To some people who equate losing weight with joining a gym, the expense and can be discouraging. CBS News Health Correspondent Dr. Emily Senay explains how anyone can get the equivalent of a gym workout at home in her monthlong series, The Great American Weight Loss.
The Excuse of the Day: I can't afford a health club.
Fitness expert Angela Settle says you don't have to go to a gym or buy expensive equipment to get a great workout every day.
For a basic daily routine, all you need are the four following items for a variety of fitness exercises:
- A pair of dumbbells. Average cost: $35.
Settle suggests that people start with small weights between 2-5 pounds.
These weights are all designed to help the arms, shoulders, and back. They also produce resistance, which is good for muscle tone.
For ideas on different weight routines, check fitness magazines every month for suggestions, Settle says.
- Elastic tubing with handles. Average cost: $5-15.
Stand on the tubing at its midpoint and, grasping the handles with your hands, pull. This exercise is beneficial for the upper body, including the arms.
If you don't want to stand on the tubing, you can strap it around a stairway bannister, a lampost outside, a fence - anything that's sturdy - and pull the handles. The tubing is also portable and can be packed away for outdoor exercises in the park or for when you're traveling.
- A body bar. Average cost: $30-40, depending on the weight. This is a padded baseball-bat-shaped device that weighs about 10 pounds. Settle rests this bar on her shoulders and uses it for lower body exercises.
While holding the bar in this way, Settle does squats for one exercise. For another, you can lunge forward, one foot ahead of the other, in a stretch. You can also use an aerobic step to rest whichever foot is forward.
- An aerobic step. Average cost: $80. Instead of using this tool for aerobic step-type exercise, it can serve as a weight-training bench.
Using the body bar as a weight, lay across the lengt of the aerobic step for head and torso support, with knees bent, and feet resting on the floor. Lift the body bar as you would on a weight bench.
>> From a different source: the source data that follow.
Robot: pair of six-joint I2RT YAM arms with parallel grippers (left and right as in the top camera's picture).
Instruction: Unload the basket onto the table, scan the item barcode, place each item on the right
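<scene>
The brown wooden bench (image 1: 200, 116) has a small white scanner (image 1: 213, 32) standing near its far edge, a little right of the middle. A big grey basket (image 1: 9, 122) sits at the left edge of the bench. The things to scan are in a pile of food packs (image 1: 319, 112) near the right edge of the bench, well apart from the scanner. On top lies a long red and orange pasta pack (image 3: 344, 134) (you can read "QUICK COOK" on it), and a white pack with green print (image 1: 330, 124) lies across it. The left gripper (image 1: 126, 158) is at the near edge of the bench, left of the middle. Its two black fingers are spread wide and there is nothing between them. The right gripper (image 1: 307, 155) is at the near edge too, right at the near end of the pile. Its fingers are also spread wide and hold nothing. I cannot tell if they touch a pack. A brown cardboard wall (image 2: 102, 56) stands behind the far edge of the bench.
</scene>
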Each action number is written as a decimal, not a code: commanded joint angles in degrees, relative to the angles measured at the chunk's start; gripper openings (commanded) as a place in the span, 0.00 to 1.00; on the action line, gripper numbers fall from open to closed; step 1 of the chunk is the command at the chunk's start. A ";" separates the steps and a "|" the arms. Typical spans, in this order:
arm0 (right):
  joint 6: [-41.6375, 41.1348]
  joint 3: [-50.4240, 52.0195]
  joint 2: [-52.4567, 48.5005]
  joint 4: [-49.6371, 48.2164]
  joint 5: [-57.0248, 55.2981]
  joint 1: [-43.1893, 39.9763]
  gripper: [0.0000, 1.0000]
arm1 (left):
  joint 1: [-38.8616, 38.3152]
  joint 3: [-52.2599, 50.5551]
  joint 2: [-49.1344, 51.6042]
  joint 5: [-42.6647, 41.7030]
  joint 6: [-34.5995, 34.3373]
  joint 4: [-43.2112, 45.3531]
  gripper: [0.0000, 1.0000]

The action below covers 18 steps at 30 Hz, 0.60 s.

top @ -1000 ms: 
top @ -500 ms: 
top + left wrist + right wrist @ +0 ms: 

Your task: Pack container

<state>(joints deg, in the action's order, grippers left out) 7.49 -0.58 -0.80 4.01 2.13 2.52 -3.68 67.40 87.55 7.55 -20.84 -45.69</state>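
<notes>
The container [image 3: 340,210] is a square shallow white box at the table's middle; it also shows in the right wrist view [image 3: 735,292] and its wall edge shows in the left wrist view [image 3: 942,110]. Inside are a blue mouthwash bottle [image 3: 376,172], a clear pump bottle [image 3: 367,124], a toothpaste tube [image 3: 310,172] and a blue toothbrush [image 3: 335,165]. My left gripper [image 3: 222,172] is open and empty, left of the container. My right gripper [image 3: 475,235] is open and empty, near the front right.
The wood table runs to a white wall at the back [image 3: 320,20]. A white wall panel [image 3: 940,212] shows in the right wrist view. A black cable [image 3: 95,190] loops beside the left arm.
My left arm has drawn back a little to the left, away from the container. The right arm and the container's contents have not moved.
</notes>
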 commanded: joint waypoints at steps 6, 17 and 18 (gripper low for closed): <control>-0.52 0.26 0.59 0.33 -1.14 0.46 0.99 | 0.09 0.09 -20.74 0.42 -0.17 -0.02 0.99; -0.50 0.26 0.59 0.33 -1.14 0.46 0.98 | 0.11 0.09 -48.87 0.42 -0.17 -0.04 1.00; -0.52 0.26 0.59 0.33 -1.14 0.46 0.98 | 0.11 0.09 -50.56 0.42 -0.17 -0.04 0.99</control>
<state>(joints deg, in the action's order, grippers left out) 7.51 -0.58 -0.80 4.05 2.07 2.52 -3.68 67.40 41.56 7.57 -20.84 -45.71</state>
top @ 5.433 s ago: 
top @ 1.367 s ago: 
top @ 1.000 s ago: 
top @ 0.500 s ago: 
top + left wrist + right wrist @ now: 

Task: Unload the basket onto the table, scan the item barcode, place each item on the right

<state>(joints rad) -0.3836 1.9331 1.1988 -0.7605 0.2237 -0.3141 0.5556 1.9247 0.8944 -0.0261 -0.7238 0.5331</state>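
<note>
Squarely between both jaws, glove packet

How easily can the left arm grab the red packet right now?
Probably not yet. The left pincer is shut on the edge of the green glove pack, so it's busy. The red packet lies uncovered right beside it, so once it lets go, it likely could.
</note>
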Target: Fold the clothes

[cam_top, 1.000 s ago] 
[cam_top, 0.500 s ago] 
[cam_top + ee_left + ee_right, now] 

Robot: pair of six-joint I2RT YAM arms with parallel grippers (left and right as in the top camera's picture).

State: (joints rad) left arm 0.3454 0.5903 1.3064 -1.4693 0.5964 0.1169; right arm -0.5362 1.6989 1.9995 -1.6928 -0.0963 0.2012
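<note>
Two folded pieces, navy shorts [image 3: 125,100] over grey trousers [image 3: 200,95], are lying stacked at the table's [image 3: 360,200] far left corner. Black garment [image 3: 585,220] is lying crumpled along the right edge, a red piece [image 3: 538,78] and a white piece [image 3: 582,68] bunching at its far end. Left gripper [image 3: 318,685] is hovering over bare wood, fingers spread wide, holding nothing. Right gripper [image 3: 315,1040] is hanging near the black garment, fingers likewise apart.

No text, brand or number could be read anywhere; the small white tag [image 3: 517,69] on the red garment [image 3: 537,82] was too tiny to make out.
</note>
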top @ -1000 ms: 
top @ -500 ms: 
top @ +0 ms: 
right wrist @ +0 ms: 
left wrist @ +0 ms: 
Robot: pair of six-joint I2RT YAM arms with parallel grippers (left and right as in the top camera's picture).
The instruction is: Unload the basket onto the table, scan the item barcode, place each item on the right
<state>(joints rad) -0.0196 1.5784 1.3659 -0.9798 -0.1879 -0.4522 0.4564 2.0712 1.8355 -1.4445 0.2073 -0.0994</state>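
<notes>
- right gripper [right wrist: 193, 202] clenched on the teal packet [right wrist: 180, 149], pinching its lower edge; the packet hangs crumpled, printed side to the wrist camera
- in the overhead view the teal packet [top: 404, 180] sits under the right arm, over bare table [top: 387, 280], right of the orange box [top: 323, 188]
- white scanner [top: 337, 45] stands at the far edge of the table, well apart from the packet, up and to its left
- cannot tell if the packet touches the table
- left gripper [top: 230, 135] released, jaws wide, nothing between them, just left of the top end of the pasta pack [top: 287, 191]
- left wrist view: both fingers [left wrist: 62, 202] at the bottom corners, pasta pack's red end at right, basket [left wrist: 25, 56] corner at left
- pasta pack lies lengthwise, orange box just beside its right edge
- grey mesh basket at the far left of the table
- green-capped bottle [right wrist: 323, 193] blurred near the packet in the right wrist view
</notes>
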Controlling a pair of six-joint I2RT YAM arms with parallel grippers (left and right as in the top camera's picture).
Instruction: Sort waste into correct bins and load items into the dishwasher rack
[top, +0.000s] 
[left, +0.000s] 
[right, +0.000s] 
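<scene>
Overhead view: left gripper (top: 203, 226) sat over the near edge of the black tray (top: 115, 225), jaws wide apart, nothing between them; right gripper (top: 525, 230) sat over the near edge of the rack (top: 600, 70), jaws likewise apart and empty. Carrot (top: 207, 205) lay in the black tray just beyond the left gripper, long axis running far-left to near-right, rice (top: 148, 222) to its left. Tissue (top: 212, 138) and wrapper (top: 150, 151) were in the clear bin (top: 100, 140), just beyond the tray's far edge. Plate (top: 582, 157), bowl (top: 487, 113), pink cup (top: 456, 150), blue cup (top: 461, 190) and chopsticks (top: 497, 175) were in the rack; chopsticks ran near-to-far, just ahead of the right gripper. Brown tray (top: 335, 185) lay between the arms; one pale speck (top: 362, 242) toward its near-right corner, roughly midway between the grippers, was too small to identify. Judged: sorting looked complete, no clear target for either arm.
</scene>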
You can also use the dumbbells as weights in this exercise.
With these weight training exercises, you can get as good a workout as you could at a gym, Settle says.
"Weight is weight," Settle says. "You're pushing against weight in the machines with the health club or you're pushing against weight with dumbbells. It all tones muscles whenever you're applying resistance to muscles."
The Great American Weight Loss Tip of the Day is: Create your own mini-health club at home.
The cost of all of these exercise tools comes under $200. With just a little bit of training, some practice, and very little initial cost, all of these items can be used to produces results similar to what you would get in an expensive health club.
"What folks have to remember is...when you decide to...make your health and fitness a priority, nothing's going to stop you," Settle says.
The exercises described can be done in 10-minute intervals. You can work on upper body muscle tone for a few minutes, then lower body, Settle says.